門快掩上的時候,她看到Eva那墨綠色的瞳眸淡淡地看了她一眼。不知是什麼意思,現在也不容她想再多,甯以初回身轉向他們,慢慢走到靳銘柏的身邊坐下。
“銘柏,這張臉確實是五年前的,分毫不差。前段時間我剛看到的時候,反應和你一樣,不過我打不過他。”
兩個男人很詫異都這個時候了,甯以初還有心情開玩笑。
輕口咳了兩聲,沒想到他們這麼沒有幽默細胞。甯以初隻好繼續陳述事實,“我想說再多都不能令你信服,那麼,陸謹年,還是麻煩你開一下電腦,把那張照片給我男人看看。”
我男人這三個字聽在靳銘柏耳裏很受用,現在他的心情也沒有剛來時那麼糟了。看向陸謹年,等著他給自己一個答案。
陸謹年十分不願意自己做事情是這麼被動,完全是趕鴨子上架。但有一點甯以初說得對,先不管別人,眼前這個上來就揍人的男人,他現在想趕人家走唯一的辦法就是讓這個人認清事實。有些無奈地站起身,走向自己的書房。
將筆記本電腦拿出來,開機,然後調出五年前那張照片,在靳銘柏麵前演示了一遍,最後成像的人也呈現在靳銘柏的眼前。
看著那張臉,靳銘柏的心裏一嗝噔,他盯著電腦屏幕,開始提出了質疑。“你在我麵前演示這一遍並不能說明什麼,有可能這照片是你自己合成的。
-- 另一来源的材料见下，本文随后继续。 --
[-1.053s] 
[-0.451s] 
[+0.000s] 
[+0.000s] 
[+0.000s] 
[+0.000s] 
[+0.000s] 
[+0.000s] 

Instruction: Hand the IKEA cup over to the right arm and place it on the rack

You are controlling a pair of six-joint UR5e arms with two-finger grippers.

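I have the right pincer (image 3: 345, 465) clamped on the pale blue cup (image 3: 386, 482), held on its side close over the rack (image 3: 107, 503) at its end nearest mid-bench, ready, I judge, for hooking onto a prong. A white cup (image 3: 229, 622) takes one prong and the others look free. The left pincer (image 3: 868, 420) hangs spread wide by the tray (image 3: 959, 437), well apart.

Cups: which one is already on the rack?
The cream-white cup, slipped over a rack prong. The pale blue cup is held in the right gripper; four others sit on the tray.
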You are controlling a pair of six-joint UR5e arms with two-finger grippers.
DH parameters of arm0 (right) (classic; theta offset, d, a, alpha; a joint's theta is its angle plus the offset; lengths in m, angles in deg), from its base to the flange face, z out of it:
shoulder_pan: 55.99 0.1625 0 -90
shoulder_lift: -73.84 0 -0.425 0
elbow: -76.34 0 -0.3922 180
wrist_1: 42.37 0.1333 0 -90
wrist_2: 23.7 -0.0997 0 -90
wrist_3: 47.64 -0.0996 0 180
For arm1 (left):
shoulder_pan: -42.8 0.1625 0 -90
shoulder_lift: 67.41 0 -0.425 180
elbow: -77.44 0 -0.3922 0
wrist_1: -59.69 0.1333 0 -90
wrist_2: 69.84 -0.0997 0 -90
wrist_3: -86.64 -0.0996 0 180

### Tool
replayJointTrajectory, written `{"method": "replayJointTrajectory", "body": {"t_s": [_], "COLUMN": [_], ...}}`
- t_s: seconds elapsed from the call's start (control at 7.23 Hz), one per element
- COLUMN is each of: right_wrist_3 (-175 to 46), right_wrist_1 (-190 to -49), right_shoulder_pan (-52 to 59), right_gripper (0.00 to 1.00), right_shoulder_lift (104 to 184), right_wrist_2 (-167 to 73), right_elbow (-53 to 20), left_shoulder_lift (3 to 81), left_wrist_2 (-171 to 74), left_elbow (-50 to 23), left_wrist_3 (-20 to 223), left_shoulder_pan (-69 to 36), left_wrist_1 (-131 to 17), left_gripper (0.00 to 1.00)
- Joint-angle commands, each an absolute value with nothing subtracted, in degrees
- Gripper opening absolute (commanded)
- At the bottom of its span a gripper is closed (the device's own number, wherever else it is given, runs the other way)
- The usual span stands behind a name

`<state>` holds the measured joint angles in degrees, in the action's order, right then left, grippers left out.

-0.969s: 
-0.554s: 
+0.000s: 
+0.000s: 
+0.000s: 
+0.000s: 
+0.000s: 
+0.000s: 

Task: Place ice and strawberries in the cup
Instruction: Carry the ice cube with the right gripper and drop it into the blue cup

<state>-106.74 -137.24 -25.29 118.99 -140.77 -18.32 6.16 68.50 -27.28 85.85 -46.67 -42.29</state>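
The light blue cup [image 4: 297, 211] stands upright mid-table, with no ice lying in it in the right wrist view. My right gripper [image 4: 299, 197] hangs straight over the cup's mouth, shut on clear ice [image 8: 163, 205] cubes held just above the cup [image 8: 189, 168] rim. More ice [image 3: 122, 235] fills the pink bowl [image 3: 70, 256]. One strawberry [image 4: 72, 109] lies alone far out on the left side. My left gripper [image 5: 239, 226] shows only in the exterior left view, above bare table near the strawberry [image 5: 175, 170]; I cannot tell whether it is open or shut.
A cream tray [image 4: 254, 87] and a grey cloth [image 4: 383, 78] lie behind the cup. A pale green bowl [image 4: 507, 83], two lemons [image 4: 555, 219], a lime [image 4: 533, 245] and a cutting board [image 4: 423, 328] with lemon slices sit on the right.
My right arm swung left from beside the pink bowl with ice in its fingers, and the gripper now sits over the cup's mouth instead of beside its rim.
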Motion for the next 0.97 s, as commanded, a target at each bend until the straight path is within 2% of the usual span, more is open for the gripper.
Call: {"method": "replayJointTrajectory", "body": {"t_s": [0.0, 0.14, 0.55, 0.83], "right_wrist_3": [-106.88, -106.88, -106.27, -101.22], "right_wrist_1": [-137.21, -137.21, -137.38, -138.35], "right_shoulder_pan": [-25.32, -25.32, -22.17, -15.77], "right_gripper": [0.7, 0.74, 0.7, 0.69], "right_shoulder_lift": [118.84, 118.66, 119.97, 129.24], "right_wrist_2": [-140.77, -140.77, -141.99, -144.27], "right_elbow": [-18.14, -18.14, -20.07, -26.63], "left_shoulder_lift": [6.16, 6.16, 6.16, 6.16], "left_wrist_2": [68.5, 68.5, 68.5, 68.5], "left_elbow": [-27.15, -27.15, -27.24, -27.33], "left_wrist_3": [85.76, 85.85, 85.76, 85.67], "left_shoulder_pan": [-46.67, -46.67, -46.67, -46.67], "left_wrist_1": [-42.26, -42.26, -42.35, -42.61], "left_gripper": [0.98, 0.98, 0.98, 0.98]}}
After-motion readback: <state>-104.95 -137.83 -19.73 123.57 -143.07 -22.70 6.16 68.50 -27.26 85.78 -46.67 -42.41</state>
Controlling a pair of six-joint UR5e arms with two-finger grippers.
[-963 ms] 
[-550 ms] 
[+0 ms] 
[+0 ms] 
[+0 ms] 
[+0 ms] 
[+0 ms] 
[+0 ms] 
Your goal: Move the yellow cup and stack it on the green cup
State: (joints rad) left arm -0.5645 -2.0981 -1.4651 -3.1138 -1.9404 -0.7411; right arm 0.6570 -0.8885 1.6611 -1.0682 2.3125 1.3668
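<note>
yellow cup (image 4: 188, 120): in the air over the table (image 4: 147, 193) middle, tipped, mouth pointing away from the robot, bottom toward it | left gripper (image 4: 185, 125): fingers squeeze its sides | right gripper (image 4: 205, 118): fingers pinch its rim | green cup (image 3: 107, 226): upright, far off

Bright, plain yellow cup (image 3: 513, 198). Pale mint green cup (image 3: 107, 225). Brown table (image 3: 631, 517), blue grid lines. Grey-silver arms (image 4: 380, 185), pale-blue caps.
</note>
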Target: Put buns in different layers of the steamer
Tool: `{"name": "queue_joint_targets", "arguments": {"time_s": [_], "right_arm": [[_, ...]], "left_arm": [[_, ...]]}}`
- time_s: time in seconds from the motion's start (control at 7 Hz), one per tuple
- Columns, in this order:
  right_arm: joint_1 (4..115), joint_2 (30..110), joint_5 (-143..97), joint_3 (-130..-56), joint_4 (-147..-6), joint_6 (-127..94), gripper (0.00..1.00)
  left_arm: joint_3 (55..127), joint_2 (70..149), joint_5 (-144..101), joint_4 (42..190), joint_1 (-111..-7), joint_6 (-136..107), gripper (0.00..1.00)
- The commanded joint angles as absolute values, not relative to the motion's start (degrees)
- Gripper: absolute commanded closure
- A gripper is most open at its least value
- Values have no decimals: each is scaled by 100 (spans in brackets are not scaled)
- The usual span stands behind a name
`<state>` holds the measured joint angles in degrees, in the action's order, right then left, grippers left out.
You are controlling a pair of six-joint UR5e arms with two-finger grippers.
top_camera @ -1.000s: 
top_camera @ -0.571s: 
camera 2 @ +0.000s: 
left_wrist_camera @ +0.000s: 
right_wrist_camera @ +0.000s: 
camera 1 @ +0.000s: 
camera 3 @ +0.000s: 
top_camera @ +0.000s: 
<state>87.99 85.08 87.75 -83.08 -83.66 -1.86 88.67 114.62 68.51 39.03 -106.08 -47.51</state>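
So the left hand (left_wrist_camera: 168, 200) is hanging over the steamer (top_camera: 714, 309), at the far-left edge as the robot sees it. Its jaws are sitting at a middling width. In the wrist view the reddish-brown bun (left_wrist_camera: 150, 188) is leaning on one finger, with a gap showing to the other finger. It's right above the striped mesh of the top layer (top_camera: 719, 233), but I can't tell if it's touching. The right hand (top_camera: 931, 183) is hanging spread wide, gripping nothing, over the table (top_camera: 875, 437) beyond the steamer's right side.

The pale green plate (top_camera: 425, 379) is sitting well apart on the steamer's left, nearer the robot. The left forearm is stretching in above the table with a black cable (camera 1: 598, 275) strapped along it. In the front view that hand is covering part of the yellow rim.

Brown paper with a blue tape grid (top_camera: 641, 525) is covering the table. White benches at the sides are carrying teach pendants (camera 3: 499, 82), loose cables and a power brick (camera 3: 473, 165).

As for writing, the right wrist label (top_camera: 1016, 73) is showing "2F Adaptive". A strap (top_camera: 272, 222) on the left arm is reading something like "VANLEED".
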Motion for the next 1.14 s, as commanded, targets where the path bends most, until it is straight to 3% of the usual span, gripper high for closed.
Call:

”
陸謹年真是被這對奇葩冤枉得都沒脾氣了,他一點也不驚訝靳銘柏會這麼說,隻是淡笑著不再多言向後靠在沙發背上。接下來的事,應該就不用他再多言,他看向了甯以初。
那眼神的含義很明顯,你的男人你搞定。
“我可以證明他沒有作假。”甯以初在旁邊開口。“這張照片是我們共同找出來的,他的操作在我的注視下完成的。這張臉,你認識,你隻是不願意相信罷了。”
靳銘柏不是不願意相信,而是他沒有想到當年的事實會被甯以初自己找出來,而且是當事人之一的這張臉的主人幫她找出的蔣蔚風。蔣蔚風當年的易容他是知道的,他以為這事會塵埃落定,可是卻沒有想到甯以初會在五年後的今天將這張照片翻了出來。
這也許就是報應,是蔣蔚風的報應,連老天都在幫以初,幫以初一洗五年前的恥辱。如果這不是報應,那麼為什麼會讓以初遇上陸謹年這個刑偵高手?他現在相信,命運,是公平的。
“以初,你要知道,我現在看待這張照片,就相當於大眾看待這張照片。即使你還原了真相,可是又有誰會信呢?如果不能讓輿論站在你這邊,那麼最終你依然不能拿他怎麼樣,你也依然會輸得很慘,甚至比五年前還要慘,會顯得你更加可笑。”
他知道這麼說,她一定不理解還會很傷心,可事實就是如此,他愛她,所以才會說這些不中聽的話。
甯以初眼裏盯著那照片,看了良久,久到身邊的兩個男人以為她陷入了悲傷,正在猶豫是否叫醒她時,她開了口。“你說得對,所以我才要找陸謹年,知己知彼。”